WORK INSTRUCTIONS - Beginning with the first line of the material, set down each line exactly as written, up to and including the line with "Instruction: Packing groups".
■ ■ ■
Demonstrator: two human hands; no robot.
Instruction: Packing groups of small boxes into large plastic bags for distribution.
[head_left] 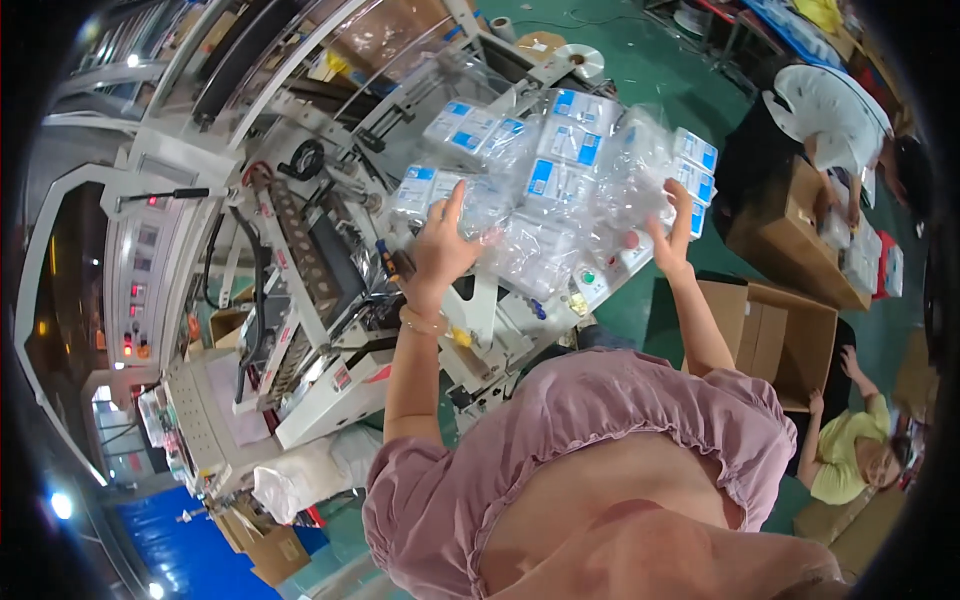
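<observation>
Several white packs with blue labels [562, 182], bundled in clear plastic film, lie on the machine's table in front of me. Loose, crumpled film [638, 160] bulges up among them on the right side. My left hand [440, 245] is at the near left edge of the bundles, its fingers apart and the index finger pointing away from me. My right hand [674, 232] is at the right, fingers spread and slightly curled beside the loose film; whether they touch it I cannot tell. Beyond that hand stands a short stack of similar packs [695, 165].
A packaging machine [325, 250] with bars and cables fills the left. A small button panel [592, 282] sits at the table's near edge. An open cardboard box [765, 335] stands at right. One person in white [830, 112] and another in yellow-green [850, 455] are near boxes.
</observation>
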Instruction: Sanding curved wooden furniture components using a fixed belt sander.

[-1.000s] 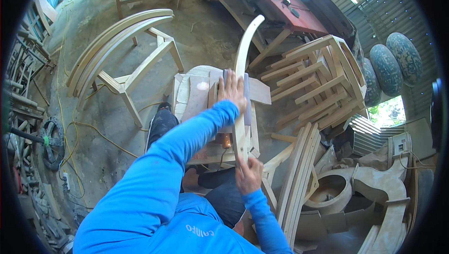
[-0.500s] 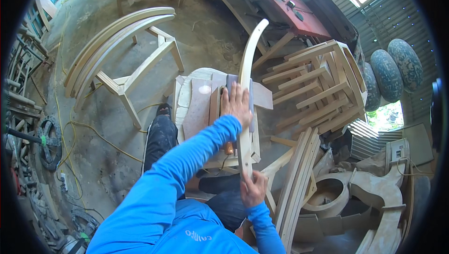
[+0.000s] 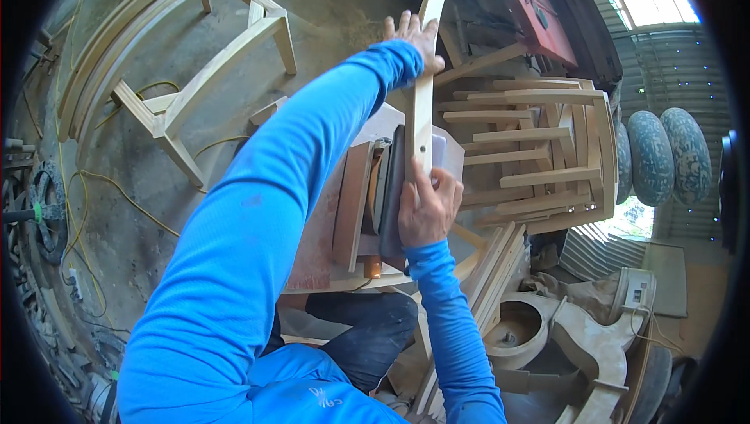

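Note:
A long curved piece of pale wood (image 3: 422, 115) lies across the dark belt of what looks like a belt sander (image 3: 393, 190) with an orange handle. My left hand (image 3: 414, 40) is wrapped over the far part of the wood, fingers on its left side and thumb on its right. At the near end, by a small dark hole, my right hand (image 3: 433, 204) grips it, thumb and fingers around the tip. The wood's far end curves to the right beyond my left hand. Wooden boards (image 3: 353, 197) stand along the sander's left side.
Far left stands a wooden frame (image 3: 226, 73) with curved rails. Stacked wooden frames (image 3: 539, 143) rise at right, beyond long slats (image 3: 500, 268). A red tabletop (image 3: 539, 14) is at the far right. A yellow cord (image 3: 125, 194) crosses the floor; a carved wooden part (image 3: 598, 346) lies near right.
The curved wood has slid away from me along the sander, its near end now beside the belt. Both hands moved forward with it, and the view has shifted.

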Demonstrator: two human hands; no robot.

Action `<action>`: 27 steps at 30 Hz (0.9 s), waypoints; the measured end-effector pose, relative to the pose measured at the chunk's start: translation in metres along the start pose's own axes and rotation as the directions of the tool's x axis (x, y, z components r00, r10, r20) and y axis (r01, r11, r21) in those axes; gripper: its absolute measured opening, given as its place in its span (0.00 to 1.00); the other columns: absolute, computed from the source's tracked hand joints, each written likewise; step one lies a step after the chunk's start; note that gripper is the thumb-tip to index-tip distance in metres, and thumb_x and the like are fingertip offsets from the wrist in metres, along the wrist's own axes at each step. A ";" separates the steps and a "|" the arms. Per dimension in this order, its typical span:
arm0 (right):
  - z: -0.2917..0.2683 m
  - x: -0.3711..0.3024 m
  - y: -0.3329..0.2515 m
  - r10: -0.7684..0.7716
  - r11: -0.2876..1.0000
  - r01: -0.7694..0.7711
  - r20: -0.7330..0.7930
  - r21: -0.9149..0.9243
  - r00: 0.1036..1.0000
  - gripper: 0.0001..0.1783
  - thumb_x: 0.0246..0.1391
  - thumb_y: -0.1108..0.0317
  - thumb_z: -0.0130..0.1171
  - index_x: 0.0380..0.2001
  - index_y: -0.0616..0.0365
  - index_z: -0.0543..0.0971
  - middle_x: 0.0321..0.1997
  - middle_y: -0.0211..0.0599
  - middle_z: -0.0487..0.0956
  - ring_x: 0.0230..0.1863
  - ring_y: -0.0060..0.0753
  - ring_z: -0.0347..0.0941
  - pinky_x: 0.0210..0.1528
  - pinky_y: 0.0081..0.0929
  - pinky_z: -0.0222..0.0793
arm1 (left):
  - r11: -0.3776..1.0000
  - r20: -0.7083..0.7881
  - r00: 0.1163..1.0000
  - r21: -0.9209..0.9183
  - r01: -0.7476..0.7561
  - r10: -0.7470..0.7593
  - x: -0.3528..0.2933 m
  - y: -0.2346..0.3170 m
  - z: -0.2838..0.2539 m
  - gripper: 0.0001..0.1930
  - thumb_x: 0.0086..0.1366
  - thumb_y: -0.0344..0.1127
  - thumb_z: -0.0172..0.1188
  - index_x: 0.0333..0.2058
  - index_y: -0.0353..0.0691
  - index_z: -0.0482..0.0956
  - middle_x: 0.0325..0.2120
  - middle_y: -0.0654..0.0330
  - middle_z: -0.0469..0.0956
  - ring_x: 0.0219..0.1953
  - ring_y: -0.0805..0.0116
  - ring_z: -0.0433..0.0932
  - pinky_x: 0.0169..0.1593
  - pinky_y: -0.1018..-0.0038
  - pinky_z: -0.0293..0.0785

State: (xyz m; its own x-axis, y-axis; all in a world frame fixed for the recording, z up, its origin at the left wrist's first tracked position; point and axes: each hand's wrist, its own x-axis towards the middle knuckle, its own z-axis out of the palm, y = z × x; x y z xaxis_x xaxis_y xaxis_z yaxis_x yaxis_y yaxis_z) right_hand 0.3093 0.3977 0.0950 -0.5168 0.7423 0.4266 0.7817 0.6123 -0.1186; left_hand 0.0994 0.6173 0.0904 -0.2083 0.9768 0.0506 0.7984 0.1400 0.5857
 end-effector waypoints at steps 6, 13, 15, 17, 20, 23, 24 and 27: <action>0.027 0.054 0.010 -0.007 0.999 0.007 -0.015 -0.039 1.000 0.27 0.53 0.69 0.63 0.60 0.44 0.81 0.46 0.43 0.72 0.49 0.48 0.68 0.55 0.45 0.64 | 0.999 0.004 1.000 -0.047 0.010 -0.010 0.059 -0.009 -0.006 0.47 0.61 0.54 0.61 0.76 0.50 0.53 0.74 0.42 0.53 0.78 0.44 0.47 0.77 0.52 0.47; 0.018 0.037 0.008 -0.005 0.999 0.007 0.029 -0.041 1.000 0.30 0.53 0.69 0.63 0.63 0.43 0.79 0.48 0.43 0.71 0.51 0.48 0.67 0.55 0.45 0.63 | 0.996 -0.038 0.999 -0.090 -0.007 0.003 0.043 -0.014 0.009 0.45 0.60 0.52 0.61 0.75 0.48 0.56 0.72 0.36 0.53 0.76 0.39 0.49 0.76 0.55 0.51; 0.009 0.016 0.005 -0.009 0.999 0.010 0.043 -0.031 0.999 0.32 0.53 0.70 0.63 0.63 0.43 0.78 0.49 0.44 0.71 0.51 0.49 0.67 0.54 0.45 0.63 | 0.994 -0.034 0.999 -0.102 -0.027 0.024 0.023 -0.010 0.013 0.46 0.60 0.51 0.60 0.75 0.48 0.55 0.73 0.35 0.52 0.76 0.37 0.49 0.76 0.54 0.50; -0.006 -0.011 0.004 0.016 0.999 -0.014 0.046 -0.033 0.999 0.32 0.52 0.71 0.64 0.62 0.43 0.79 0.49 0.44 0.71 0.52 0.49 0.67 0.55 0.45 0.63 | 0.997 -0.070 0.996 -0.064 -0.052 0.048 -0.006 0.002 0.017 0.44 0.61 0.51 0.58 0.75 0.48 0.55 0.73 0.35 0.50 0.77 0.38 0.47 0.77 0.52 0.47; -0.033 -0.059 0.001 0.034 0.999 -0.035 0.052 0.029 0.998 0.32 0.50 0.73 0.64 0.61 0.43 0.79 0.51 0.45 0.71 0.53 0.51 0.68 0.56 0.45 0.64 | 0.998 -0.073 0.996 0.048 -0.040 0.043 -0.066 0.026 0.025 0.41 0.65 0.51 0.53 0.75 0.47 0.54 0.75 0.37 0.46 0.79 0.41 0.41 0.78 0.47 0.40; -0.062 -0.115 -0.006 0.023 0.999 -0.026 0.067 0.039 0.997 0.33 0.50 0.74 0.64 0.62 0.44 0.79 0.53 0.45 0.72 0.53 0.51 0.68 0.57 0.44 0.63 | 0.991 -0.126 0.992 0.132 -0.014 0.030 -0.131 0.043 0.031 0.42 0.64 0.51 0.54 0.75 0.46 0.54 0.76 0.39 0.46 0.79 0.41 0.39 0.78 0.46 0.36; -0.071 -0.137 -0.009 0.024 0.999 -0.027 0.056 0.046 0.998 0.33 0.50 0.74 0.64 0.62 0.44 0.79 0.53 0.45 0.72 0.53 0.51 0.68 0.57 0.44 0.63 | 0.990 -0.126 0.992 0.143 -0.006 0.024 -0.155 0.048 0.036 0.42 0.64 0.51 0.54 0.75 0.46 0.55 0.76 0.39 0.45 0.79 0.41 0.38 0.78 0.46 0.34; -0.095 -0.199 -0.018 0.094 0.990 -0.101 0.075 0.098 0.993 0.39 0.48 0.72 0.66 0.66 0.43 0.74 0.53 0.48 0.73 0.53 0.52 0.70 0.57 0.45 0.65 | 0.986 -0.130 0.992 0.164 0.028 -0.006 -0.224 0.066 0.056 0.43 0.64 0.51 0.53 0.76 0.47 0.54 0.77 0.41 0.43 0.80 0.42 0.34 0.77 0.41 0.28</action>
State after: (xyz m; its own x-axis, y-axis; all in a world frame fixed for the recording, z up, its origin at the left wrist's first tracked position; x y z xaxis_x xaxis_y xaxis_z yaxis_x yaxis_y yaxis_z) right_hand 0.4310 0.2127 0.0974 -0.4656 0.8148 0.3453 0.7918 0.5579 -0.2487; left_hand 0.2308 0.4172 0.0722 -0.2850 0.9465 0.1512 0.8741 0.1919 0.4462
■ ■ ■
RESPONSE -
Demonstrator: two human hands; no robot.
Instruction: Packing groups of small boxes into large plastic bags for distribution.

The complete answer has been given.